→ **EXERCISE PROMPT**: From the entries below, return only the lines starting at the one that contains "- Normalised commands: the" and ending at the one that contains "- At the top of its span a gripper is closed", exactly as they stand.

→ **DATA EXTRACTS**:

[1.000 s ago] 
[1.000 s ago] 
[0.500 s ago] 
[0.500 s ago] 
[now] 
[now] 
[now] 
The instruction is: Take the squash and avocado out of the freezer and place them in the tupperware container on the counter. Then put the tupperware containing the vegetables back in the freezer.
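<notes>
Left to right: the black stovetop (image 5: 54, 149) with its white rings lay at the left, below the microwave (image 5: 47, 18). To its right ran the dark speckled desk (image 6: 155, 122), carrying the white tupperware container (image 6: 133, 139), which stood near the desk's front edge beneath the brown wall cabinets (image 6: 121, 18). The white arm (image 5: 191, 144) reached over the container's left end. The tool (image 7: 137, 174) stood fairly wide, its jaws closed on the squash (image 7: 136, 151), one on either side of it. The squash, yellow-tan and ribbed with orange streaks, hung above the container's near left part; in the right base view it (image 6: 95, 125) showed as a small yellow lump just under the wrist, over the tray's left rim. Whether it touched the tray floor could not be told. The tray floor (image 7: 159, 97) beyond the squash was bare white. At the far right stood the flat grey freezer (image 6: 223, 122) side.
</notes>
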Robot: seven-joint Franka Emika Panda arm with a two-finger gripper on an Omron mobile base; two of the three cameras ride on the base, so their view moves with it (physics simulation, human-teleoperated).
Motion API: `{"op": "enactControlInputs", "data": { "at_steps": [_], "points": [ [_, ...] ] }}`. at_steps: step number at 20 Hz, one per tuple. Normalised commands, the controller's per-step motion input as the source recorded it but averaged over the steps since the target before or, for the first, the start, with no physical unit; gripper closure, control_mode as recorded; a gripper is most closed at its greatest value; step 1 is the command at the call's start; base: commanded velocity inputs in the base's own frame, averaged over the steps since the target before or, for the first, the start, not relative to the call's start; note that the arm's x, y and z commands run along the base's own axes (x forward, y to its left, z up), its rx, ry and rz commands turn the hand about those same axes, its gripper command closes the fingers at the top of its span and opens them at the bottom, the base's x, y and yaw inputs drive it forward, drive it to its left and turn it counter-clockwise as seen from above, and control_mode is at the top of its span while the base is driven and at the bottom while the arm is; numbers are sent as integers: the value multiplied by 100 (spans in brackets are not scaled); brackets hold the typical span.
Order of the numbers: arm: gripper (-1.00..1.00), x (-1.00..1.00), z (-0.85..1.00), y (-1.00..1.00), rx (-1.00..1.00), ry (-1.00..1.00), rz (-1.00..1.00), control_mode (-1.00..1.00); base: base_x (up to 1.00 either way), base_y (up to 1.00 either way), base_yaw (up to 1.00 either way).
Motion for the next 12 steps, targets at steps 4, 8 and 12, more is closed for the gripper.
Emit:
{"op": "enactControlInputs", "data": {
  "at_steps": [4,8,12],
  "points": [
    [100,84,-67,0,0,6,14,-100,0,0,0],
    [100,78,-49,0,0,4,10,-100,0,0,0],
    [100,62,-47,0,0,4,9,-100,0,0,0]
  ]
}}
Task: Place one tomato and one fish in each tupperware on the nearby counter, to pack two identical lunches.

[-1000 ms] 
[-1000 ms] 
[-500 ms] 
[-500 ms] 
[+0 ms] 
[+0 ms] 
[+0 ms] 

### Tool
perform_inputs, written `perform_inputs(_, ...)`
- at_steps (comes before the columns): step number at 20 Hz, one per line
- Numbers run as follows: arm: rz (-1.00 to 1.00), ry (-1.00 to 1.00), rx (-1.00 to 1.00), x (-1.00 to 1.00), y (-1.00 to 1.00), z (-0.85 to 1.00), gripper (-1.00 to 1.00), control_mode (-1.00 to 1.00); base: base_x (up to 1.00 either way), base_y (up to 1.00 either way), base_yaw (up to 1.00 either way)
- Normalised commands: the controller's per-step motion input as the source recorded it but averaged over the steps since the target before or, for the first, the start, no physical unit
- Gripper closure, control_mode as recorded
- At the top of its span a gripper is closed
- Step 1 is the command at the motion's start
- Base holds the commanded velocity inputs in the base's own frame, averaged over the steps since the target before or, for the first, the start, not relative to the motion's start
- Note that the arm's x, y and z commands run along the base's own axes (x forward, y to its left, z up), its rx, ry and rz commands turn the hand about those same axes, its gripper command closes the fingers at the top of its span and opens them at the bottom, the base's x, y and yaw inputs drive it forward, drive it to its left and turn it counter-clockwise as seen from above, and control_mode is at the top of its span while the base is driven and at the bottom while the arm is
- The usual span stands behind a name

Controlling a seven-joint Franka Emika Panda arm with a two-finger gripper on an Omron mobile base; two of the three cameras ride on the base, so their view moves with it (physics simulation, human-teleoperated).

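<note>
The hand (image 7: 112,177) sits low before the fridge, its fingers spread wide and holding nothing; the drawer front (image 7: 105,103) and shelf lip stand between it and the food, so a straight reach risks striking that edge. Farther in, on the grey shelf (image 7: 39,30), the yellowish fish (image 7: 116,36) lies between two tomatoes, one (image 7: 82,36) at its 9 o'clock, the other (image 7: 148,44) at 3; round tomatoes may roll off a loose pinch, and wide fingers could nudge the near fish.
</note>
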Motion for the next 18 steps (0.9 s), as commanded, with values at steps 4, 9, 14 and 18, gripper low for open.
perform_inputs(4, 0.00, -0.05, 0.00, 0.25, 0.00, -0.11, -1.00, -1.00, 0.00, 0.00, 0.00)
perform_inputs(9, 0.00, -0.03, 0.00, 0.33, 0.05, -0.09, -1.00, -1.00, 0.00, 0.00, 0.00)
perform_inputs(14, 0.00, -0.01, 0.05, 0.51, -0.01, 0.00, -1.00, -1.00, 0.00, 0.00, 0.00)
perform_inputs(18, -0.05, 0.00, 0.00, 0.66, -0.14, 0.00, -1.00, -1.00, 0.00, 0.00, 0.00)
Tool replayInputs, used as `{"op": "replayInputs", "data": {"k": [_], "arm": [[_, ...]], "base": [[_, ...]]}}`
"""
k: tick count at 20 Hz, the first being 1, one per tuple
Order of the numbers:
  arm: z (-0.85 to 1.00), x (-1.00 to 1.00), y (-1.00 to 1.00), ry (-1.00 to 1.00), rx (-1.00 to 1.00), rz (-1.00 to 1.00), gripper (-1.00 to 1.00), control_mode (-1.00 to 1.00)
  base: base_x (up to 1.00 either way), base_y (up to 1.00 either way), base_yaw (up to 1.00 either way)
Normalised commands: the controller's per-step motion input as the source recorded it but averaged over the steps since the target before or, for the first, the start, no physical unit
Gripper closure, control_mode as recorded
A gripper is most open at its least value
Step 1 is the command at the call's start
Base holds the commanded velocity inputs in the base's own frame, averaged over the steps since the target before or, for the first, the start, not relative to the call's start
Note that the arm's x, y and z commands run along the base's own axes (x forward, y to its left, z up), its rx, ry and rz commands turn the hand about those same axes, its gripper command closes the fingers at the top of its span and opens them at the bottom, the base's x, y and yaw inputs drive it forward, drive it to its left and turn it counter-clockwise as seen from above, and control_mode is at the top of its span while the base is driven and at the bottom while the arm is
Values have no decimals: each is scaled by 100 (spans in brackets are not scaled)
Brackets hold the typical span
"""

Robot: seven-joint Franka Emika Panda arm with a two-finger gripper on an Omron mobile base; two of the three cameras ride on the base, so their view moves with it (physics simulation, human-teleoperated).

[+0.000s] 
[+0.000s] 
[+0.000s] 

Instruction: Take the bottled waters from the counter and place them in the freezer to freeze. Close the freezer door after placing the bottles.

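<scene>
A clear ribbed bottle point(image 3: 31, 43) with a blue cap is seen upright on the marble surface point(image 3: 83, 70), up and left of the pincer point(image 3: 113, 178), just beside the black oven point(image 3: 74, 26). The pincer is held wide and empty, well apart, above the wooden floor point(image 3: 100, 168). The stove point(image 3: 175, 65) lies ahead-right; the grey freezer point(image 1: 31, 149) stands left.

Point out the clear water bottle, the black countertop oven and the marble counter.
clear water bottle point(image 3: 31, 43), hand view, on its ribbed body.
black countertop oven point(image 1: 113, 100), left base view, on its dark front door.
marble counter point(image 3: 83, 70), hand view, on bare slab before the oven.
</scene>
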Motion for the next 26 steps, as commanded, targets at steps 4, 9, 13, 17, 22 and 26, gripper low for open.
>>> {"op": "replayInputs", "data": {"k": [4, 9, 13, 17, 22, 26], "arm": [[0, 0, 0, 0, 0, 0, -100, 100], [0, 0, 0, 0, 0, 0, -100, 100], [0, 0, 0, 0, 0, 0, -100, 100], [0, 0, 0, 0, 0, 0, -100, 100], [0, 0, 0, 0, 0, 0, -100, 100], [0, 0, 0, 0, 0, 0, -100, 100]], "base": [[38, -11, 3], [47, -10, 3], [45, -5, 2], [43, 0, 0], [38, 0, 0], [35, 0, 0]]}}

→ **SOLUTION TO THIS TASK**:
- Normalised commands: the controller's per-step motion input as the source recorded it but averaged over the steps since the target before or, for the first, the start, no physical unit
- Gripper closure, control_mode as recorded
- At the top of its span a gripper is closed

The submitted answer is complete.